The c.1159C>T (p.R387C) alteration is located in exon 8 (coding exon 8) of the RARB gene. This alteration results from a C to T substitution at nucleotide position 1159, causing the arginine (R) at amino acid position 387 to be replaced by a cysteine (C). This variant was not reported in population-based cohorts in the Genome Aggregation Database (gnomAD). The p.R387C alteration has been identified in three cases with features of anophthalmia/microphthalmia, severe developmental delay, progressive spasticity, Chiari I malformation, and feeding difficulties (Srour, 2013; Slavotinek, 2015). Srour et al. (2013) identified this de novo missense change in a fetus that was terminated because of a prenatal diagnosis of unilateral microphthalmia and left diaphragmatic hernia and also in a newborn who died within hours of birth with left diaphragmatic hernia, bilateral microphthalmia, and pulmonary hypoplasia. Slavotinek et al. (2015) reported a de novo p.R387C alteration in a patient with bilateral microphthalmia and unilateral coloboma, left diaphragmatic hernia, cleft palate, and a Chiari I malformation. Another variant at the same codon, p.R387S, has been identified in one individual with bilateral microphthalmia, corrected diaphragmatic hernia, intellectual disability, and spasticity (Chitayat, 2007; Srour, 2013). This amino acid position is highly conserved in available vertebrate species. The p.R387C amino acid is located in helix 11 of the C-terminal ligand-binding domain (Srour, 2013). When a ligand binds, the ligand-binding domain undergoes a conformational change in the receptor to induce a response, which serves as a molecular switch to activate transcriptional activity (Edwards, 2000). Functional analysis demonstrated that the p.R387C alteration induced a 2- to 3-fold increase in RARB transcriptional activity in response to retinoic acid ligands, suggestive of a gain-of-function mechanism (Srour, 2013). Functional analysis in transfected HEK293 cells demonstrated that the transcriptional response to retinoic acid was significantly increased, reaching a 28-fold induction for the p.R387C mutant compared to 9-fold for wildtype RARB (Srour, 2013). This alteration is predicted to be deleterious by in silico analysis. Based on the available evidence, this alteration is classified as pathogenic.
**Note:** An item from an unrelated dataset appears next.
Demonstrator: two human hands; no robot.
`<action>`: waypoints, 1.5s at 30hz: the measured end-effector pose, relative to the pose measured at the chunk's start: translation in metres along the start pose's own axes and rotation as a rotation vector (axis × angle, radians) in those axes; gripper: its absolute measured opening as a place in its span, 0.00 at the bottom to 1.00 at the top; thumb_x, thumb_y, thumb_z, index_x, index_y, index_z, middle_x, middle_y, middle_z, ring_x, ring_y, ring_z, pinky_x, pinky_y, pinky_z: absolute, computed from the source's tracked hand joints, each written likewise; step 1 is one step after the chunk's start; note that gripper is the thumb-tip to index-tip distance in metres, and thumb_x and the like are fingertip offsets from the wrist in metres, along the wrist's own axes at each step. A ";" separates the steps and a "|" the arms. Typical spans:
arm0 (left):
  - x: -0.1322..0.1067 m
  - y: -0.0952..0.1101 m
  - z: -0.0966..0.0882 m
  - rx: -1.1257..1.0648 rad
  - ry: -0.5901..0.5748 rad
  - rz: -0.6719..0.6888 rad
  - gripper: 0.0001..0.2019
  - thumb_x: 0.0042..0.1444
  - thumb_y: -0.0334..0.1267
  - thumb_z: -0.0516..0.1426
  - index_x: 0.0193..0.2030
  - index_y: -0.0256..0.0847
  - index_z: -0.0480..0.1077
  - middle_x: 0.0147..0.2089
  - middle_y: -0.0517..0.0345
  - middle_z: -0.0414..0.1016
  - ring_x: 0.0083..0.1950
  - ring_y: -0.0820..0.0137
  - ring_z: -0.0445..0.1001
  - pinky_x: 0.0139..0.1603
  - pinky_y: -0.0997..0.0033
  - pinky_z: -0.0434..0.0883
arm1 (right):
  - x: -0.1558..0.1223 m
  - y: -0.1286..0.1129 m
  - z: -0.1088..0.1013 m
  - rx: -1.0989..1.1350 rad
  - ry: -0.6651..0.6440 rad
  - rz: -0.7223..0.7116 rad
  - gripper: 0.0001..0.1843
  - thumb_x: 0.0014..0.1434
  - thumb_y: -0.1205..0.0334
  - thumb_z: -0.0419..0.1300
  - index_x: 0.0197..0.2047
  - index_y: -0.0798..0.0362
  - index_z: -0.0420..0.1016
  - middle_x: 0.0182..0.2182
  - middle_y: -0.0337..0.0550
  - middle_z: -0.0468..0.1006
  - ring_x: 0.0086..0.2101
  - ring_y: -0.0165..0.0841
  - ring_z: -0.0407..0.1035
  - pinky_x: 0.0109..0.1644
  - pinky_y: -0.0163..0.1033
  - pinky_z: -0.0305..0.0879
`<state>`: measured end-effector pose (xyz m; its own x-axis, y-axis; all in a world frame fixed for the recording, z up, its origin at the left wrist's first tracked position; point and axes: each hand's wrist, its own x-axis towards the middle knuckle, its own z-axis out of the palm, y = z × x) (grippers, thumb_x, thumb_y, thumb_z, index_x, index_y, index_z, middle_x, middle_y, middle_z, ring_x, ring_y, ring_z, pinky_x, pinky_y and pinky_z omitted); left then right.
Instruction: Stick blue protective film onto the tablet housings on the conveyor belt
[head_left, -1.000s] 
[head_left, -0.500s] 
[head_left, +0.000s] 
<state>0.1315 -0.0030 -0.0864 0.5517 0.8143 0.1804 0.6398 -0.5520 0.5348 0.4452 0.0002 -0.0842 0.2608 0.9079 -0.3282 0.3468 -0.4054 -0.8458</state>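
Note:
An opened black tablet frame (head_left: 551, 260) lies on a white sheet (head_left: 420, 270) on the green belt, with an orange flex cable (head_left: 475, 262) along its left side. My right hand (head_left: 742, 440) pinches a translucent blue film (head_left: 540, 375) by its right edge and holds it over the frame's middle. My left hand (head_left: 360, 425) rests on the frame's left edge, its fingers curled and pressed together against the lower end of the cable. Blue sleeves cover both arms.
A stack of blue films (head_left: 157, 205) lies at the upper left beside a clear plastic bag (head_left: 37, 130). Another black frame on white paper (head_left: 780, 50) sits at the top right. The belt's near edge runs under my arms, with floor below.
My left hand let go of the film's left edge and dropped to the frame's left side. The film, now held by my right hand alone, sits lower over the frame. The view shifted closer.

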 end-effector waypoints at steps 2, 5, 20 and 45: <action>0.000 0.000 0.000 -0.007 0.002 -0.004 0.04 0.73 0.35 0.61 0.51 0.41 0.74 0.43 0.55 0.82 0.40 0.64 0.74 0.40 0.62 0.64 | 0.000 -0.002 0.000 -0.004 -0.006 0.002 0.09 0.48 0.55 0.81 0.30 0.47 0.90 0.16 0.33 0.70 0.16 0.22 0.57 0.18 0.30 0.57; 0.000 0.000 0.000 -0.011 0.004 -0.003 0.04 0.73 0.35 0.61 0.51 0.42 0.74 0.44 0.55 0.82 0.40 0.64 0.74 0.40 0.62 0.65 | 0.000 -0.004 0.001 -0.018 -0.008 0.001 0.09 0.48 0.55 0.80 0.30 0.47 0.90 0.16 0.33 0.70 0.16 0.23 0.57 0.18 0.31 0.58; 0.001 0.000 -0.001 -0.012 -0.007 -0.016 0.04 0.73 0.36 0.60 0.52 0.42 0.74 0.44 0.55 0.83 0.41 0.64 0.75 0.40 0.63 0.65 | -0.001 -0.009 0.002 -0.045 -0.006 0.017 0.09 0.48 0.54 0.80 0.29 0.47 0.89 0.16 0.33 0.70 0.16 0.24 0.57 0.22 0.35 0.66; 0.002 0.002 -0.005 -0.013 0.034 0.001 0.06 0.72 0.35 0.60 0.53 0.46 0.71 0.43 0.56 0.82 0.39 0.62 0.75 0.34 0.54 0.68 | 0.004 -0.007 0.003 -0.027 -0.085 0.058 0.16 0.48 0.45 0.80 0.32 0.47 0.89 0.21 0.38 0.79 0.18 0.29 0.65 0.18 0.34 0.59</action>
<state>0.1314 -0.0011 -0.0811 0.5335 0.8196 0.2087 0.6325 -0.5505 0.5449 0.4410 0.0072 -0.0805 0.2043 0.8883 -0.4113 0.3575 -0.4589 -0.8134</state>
This variant disrupts the p.Arg387 amino acid residue in RARB. Other variant(s) that disrupt this residue have been determined to be pathogenic (PMID: 24075189). This suggests that this residue is clinically significant, and that variants that disrupt this residue are likely to be disease-causing. For these reasons, this variant has been classified as Pathogenic. Algorithms developed to predict the effect of sequence changes on RNA splicing suggest that this variant may create or strengthen a splice site. Experimental studies have shown that this missense change affects RARB function (PMID: 24075189). Algorithms developed to predict the effect of missense changes on protein structure and function (SIFT, PolyPhen-2, Align-GVGD) all suggest that this variant is likely to be disruptive. ClinVar contains an entry for this variant (Variation ID: 88762). This missense change has been observed in individual(s) with microphthalmia (PMID: 24075189, 27120018). In at least one individual the variant was observed to be de novo. This variant is not present in population databases (gnomAD no frequency). This sequence change replaces arginine, which is basic and polar, with cysteine, which is neutral and slightly polar, at codon 387 of the RARB protein (p.Arg387Cys).